Du côté des psychiatres : impatience et frustration

janvier 2023

Dans leurs consultations, nombre de psychiatres se voient désormais confrontés à des patient. es en demande de thérapies assistées par
les psychédéliques ou rapportant des expériences réalisées en dehors de tout contexte médical. Ce déséquilibre entre la demande sociale et l’interdiction pénale n’est pas tenable à long terme.

 

Les psychédéliques exacerbent les émotions, là où les antidépresseurs, les benzodiazépines – ou l’alcool, d’ailleurs – les étouffent.

Si on se contente de la considérer comme une molécule chimique, on sera aussi passé à côté de quelque chose de beaucoup plus large.

S’il y a une demande, il y aura une offre et si cette offre n’est pas encadrée, on augmente les risques de contre-indication.

 

Prospective Jeunesse : Qu’est-ce qui vous a amenée à vous intéresser à l’usage thérapeutique des psychédéliques ?

À côté de mon métier de psychiatre, je suis également professeure de yoga et instructrice de méditation. Voici une dizaine d’années que je me suis tournée vers ces pratiques alternatives en complément de ma pratique médicale. Ce choix provient notamment du fait que j’avais parfois l’impression qu’il était plus compliqué d’expliquer aux patients pourquoi je ne prescrivais pas, plutôt que pourquoi je prescrivais, car les patients étaient en attente d’une solution rapide les éloignant pourtant de leur centre. Cela m’a amené à une réflexion éthique sur ces actes de prescription, qui aidaient les patients à « tenir » dans un environnement, notamment professionnel, au détriment de leur santé mentale. Les benzodiazépines et les antidépresseurs reviennent essentiellement à mettre un couvercle sur les émotions ou à les tenir à distance, ce qui n’est pas nécessairement satisfaisant. C’est par ce biais que j’ai été amenée à m’intéresser à toutes ces questions de transe sans substance, d’accueil des émotions sans besoin de recourir à la chimie.

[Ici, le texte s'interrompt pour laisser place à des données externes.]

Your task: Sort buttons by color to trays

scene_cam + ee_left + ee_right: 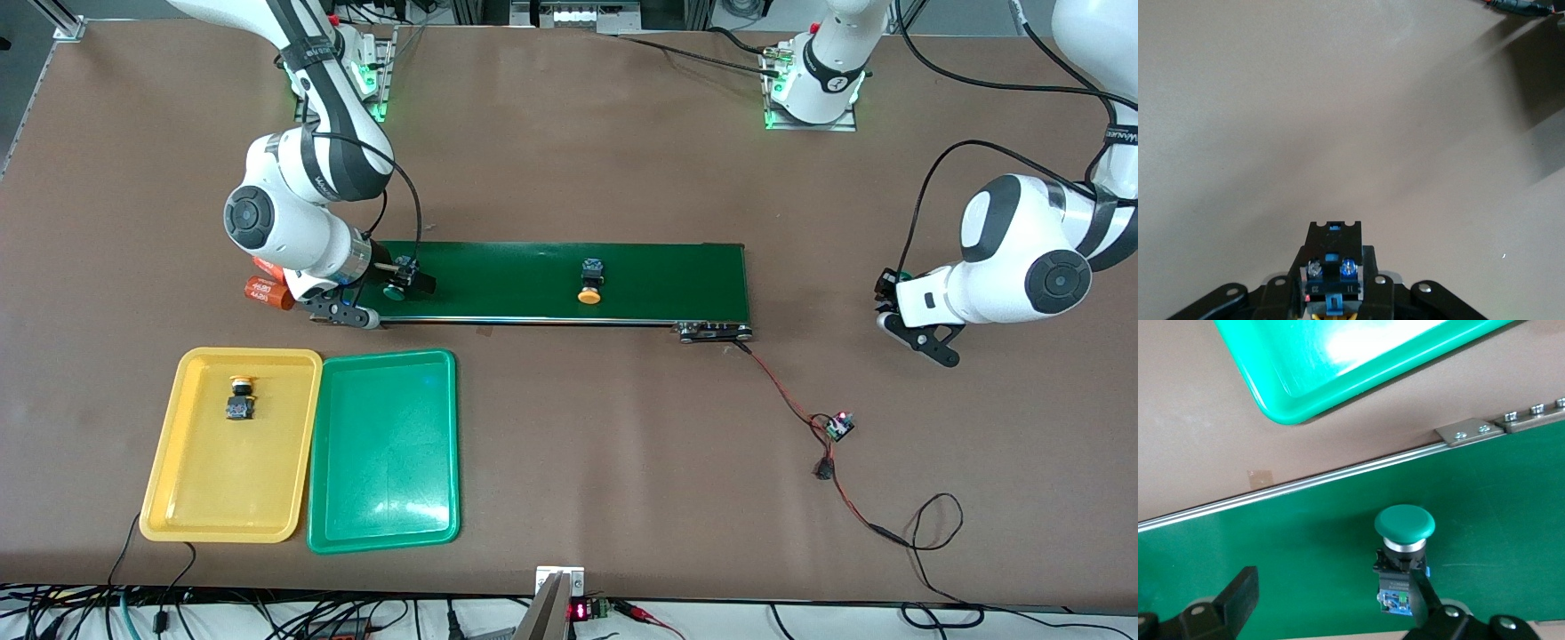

Les personnes rencontrées dans ce parcours étaient en outre beaucoup plus ouvertes aux psychédéliques que ce que j’avais pu en lire dans mes cours de médecine, qui faisaient finalement assez peu la différence entre toutes les drogues. Or, on sait bien que dans le classement de dangerosité des drogues pour soi et pour les autres établi par David Nutt, les psychédéliques se situent en toute fin de classement, loin derrière l’alcool, l’héroïne ou la cocaïne. Les témoignages que j’ai pu recevoir m’ont donné envie de m’intéresser à ces substances et aux résultats prometteurs de la première vague de recherche sur les psychédéliques. C’est alors que je me suis rendu compte que l’arrêt des recherches était beaucoup moins dû à un désintérêt médical qu’à une panique morale et politique dans le chef de l’administration Nixon.

Enfin, ce qui est particulièrement intéressant, c’est que les psychédéliques mettent en lumière voire exacerbent les émotions, là où les antidépresseurs, les benzodiazépines – ou l’alcool, d’ailleurs – les étouffent.

Que vous inspire ce qu’on peut caractériser comme la « renaissance psychédélique » que nos sociétés connaissent depuis quelques années ?

Mes impressions sont ambivalentes. Il y a d’une part un grand intérêt à l’égard des résultats particulièrement encourageants d’un nombre de plus en plus important d’études relatives aux thérapies assistées par les psychédéliques, ainsi que pour les témoignages de patient.e.s qui me partagent les expériences qu’ils ont pu en faire. D’autre part, il y a une grande frustration vis-à-vis de l’omerta, du dénigrement ou des résistances qui entourent encore ces produits dans nos pratiques professionnelles. « Omerta », le mot n’est pas trop fort : non seulement je ne peux pas me servir de ces produits et le souffle nouveau qu’ils pourraient avoir dans nos pratiques professionnelles. Bien sûr, il faut respecter les processus de validation de nouveaux traitements mais il est dommage de devoir de se priver de substances qui pourraient être utiles, en particulier dans le cas de patient.e.s résistant.es à d’autres formes de traitement, que ce soient dans des cas de dépression ou de troubles liés à l’usage de l’alcool, par exemple et il est inquiétant de voir le gap entre l’état des lieux scientifique et la montée en flèche de l’utilisation de ses substances dans des réseaux alternatifs.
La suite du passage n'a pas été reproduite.